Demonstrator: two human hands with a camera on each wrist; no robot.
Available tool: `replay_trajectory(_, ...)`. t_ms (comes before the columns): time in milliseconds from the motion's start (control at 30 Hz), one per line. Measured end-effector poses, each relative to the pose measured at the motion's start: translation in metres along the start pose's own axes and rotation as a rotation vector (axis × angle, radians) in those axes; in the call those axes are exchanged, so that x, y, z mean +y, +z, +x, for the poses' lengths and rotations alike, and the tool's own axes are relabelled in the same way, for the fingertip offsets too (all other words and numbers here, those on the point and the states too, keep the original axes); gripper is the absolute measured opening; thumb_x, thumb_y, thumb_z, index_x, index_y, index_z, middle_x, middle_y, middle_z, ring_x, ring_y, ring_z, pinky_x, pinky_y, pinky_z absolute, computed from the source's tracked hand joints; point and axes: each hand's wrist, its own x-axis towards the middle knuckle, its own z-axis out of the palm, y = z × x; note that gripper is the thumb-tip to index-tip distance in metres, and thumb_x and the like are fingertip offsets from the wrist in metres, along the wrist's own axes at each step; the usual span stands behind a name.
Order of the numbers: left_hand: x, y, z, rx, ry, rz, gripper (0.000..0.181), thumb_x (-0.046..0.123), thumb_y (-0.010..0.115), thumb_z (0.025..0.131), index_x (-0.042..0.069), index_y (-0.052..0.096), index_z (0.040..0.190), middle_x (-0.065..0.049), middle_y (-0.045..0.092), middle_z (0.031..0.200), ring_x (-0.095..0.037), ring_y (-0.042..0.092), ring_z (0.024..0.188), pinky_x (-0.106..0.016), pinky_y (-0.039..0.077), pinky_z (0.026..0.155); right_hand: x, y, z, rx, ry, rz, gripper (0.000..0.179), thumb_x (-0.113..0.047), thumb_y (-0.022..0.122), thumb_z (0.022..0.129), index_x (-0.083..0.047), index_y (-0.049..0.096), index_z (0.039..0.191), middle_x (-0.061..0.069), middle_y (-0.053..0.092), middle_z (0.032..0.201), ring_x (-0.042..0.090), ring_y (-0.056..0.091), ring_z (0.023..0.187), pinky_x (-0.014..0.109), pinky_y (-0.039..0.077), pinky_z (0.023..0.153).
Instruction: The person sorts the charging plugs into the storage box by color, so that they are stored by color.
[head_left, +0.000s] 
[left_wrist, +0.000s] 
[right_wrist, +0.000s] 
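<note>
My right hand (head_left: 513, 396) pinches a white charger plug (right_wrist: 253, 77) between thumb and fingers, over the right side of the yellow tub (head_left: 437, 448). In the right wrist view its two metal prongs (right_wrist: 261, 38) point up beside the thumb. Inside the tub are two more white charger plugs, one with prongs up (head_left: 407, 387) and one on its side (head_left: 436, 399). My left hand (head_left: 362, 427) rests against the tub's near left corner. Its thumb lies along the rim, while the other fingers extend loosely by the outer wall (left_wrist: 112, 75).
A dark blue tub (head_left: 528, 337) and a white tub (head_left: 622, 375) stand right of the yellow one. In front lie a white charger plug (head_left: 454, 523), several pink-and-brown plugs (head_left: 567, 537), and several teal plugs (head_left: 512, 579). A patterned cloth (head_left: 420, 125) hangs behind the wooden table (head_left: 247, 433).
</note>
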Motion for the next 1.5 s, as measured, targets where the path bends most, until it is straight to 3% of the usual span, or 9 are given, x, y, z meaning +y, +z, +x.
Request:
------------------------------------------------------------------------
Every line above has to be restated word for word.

_WRITTEN REPLY_:
Demonstrator: two human hands with a camera on each wrist; no robot.
Available tool: `replay_trajectory(_, ...)`. t_ms (comes before the columns): time in milliseconds from the motion's start (control at 30 Hz), one per line. Measured end-effector poses, each relative to the pose measured at the motion's start: translation in metres along the start pose's own axes and rotation as a rotation vector (axis × angle, radians) in those axes; in the call those axes are exchanged, so that x, y, z mean +y, +z, +x, for the poses' lengths and rotations alike, and the tool's own axes are relabelled in the same way, for the fingertip offsets too (all other words and numbers here, those on the point and the states too, keep the original axes); gripper is the absolute measured opening; thumb_x, thumb_y, thumb_z, index_x, index_y, index_z, middle_x, middle_y, middle_z, ring_x, ring_y, ring_z, pinky_x, pinky_y, pinky_z absolute, computed from the source's tracked hand joints; point and axes: each hand's wrist, its own x-axis towards the middle knuckle, its own z-axis out of the palm, y = z × x; note that gripper is the thumb-tip to index-tip distance in metres, and thumb_x and the like are fingertip offsets from the wrist in metres, along the wrist's own axes at each step; the usual span stands behind a name.
Order of the numbers: left_hand: x, y, z, rx, ry, rz, gripper (0.000..0.181), thumb_x (-0.046..0.123), thumb_y (-0.010..0.115), thumb_z (0.025..0.131), index_x (-0.042..0.069), index_y (-0.052..0.096), index_z (0.040..0.190), middle_x (-0.065..0.049), middle_y (-0.045..0.092), middle_z (0.031..0.200), ring_x (-0.095..0.037), ring_y (-0.042..0.092), ring_z (0.024..0.188), pinky_x (-0.106..0.016), pinky_y (-0.039..0.077), pinky_z (0.026..0.155); right_hand: x, y, z, rx, ry, rz, gripper (0.000..0.179), thumb_x (-0.113..0.047), thumb_y (-0.022..0.122), thumb_z (0.022..0.129), index_x (-0.083..0.047), index_y (-0.049..0.096), index_z (0.039..0.191), middle_x (-0.061..0.069), middle_y (-0.053..0.092), middle_z (0.032..0.201), ring_x (-0.042..0.090), ring_y (-0.056..0.091), ring_z (0.023..0.187), pinky_x (-0.014..0.109), pinky_y (-0.039..0.077), pinky_z (0.023..0.153).
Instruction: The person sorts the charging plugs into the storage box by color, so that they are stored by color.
[head_left, +0.000s] 
[left_wrist, +0.000s] 
[right_wrist, +0.000s] 
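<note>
My right hand (head_left: 513, 396) pinches a white charger plug (right_wrist: 253, 77) between thumb and fingers, over the right side of the yellow tub (head_left: 437, 448). In the right wrist view its two metal prongs (right_wrist: 261, 38) point up beside the thumb. Inside the tub are two more white charger plugs, one with prongs up (head_left: 407, 387) and one on its side (head_left: 436, 399). My left hand (head_left: 362, 427) rests against the tub's near left corner. Its thumb lies along the rim, while the other fingers extend loosely by the outer wall (left_wrist: 112, 75).
A dark blue tub (head_left: 528, 337) and a white tub (head_left: 622, 375) stand right of the yellow one. In front lie a white charger plug (head_left: 454, 523), several pink-and-brown plugs (head_left: 567, 537), and several teal plugs (head_left: 512, 579). A patterned cloth (head_left: 420, 125) hangs behind the wooden table (head_left: 247, 433).
</note>
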Motion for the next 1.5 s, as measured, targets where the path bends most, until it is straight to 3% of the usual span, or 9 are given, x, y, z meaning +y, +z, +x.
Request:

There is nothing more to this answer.